Elter discloses image processing circuit in an edge device, comprising: an artificial intelligence (AI) processor to identify one or more attributes from an input image sequence using one or more models stored in a memory of an edge device:
Elter states: “The feature extractor is configured to extract a feature set for each of the identified contiguous regions from the color capture.”
Elter further states: “To ensure consistent lighting conditions and white balance, all images were taken care of. Fig. 10 shows a part of a sample image from the data set. This image set was randomly divided into two subsets (each with 128 images) for training and testing”
Elter teaches a feature extractor that is used to extract a feature set from an image in order to identify objects within the image. The feature extractor identifies objects in a scene, which is a type of one or more attributes. Furthermore, in the second quotation of Elter, it will be appreciated that in the context of a feature set, training, and testing Elter demonstrates the use of an artificial intelligence processor wherein the AI model processes an input image sequence as in the training and testing set.
Elter does not teach an edge device, which is taught further below by Pezzillo.

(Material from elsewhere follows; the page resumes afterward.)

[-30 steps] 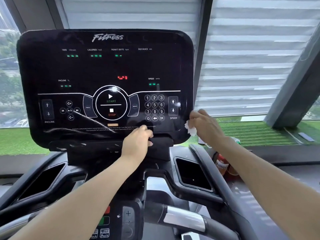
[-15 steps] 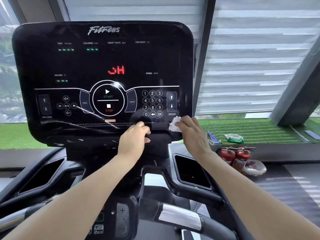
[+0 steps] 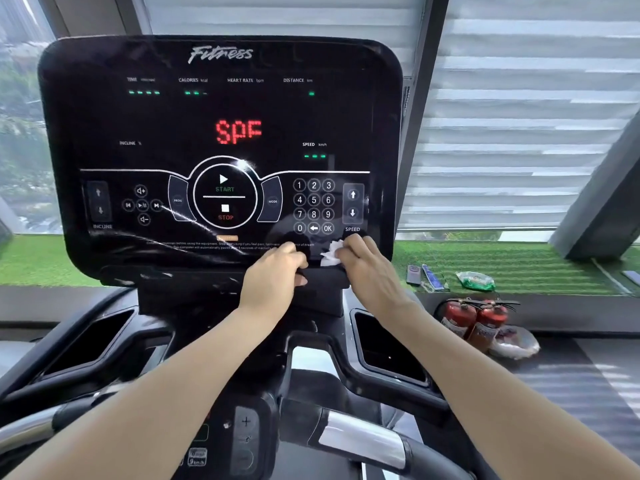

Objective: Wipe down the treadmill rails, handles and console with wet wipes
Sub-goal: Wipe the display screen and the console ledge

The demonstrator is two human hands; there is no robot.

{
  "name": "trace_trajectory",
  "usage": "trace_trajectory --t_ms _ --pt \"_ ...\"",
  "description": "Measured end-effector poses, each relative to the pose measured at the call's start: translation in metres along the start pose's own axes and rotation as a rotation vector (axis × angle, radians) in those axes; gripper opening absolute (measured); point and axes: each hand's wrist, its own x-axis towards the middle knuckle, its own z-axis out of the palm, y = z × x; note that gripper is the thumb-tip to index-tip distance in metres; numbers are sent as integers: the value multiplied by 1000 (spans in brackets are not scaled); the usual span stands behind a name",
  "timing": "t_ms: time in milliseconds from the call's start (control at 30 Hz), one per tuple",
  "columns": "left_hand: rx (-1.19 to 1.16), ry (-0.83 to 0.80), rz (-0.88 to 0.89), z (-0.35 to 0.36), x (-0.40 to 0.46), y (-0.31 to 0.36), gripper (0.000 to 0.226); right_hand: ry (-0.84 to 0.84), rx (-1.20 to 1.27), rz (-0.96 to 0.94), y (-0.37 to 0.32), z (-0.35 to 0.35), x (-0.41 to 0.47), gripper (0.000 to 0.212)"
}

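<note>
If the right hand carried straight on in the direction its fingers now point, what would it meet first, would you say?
The right hand, holding the white wipe, points up and slightly left at the console. It would likely meet the keypad's OK key first, though the hand's depth is unclear.

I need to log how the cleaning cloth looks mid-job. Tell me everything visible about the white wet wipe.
The crumpled white wet wipe is a small, thin, soft-looking sheet bunched into folds. The right hand pinches it and presses it against the lower right edge of the glossy black treadmill console, just below the number keypad and the SPEED label. Most of it is hidden under the fingers; only a wrinkled tuft sticks out to their left. The left hand sits close beside it without touching it.
</note>
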Motion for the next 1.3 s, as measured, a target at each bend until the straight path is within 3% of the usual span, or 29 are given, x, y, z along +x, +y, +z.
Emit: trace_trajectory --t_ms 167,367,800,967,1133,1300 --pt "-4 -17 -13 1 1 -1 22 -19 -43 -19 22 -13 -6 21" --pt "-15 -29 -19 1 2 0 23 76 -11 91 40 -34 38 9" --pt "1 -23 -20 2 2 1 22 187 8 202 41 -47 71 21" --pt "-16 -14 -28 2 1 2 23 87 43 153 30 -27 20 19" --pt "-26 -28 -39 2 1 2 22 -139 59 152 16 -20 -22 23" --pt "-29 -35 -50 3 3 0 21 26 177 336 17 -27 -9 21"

Elter discloses a picture quality (PQ) engine to generate an output image sequence for display by performing image enhancement operations the input image sequence based on the identified:
Elter states: “The gray value image intensifier 16 can carry out the filtering in such a way that a contrast between regions of the color image 107”
Elter further states: “The gray value image intensifier 16 is designed to filter the gray level image 15 to obtain an enhanced gray value image 19 as a result of the filtering […] In other words, by applying filtering to the gray scale image 115, the gray scale image enhancer 16 can amplify differences between the objects to be determined in the color image 107 and objects to be determined”
Elter teaches a gray value intensifier that adjusts the contrast of the image in such a way as the amplify contrast between the regions, wherein the regions are the identified attribute. Adjusting the contrast in order to enable object identification in the image would be an example of image enhancement, and therefore the gray value intensifier is a picture quality engine. As previously discussed, Elter discloses this process for a sequence of images as well.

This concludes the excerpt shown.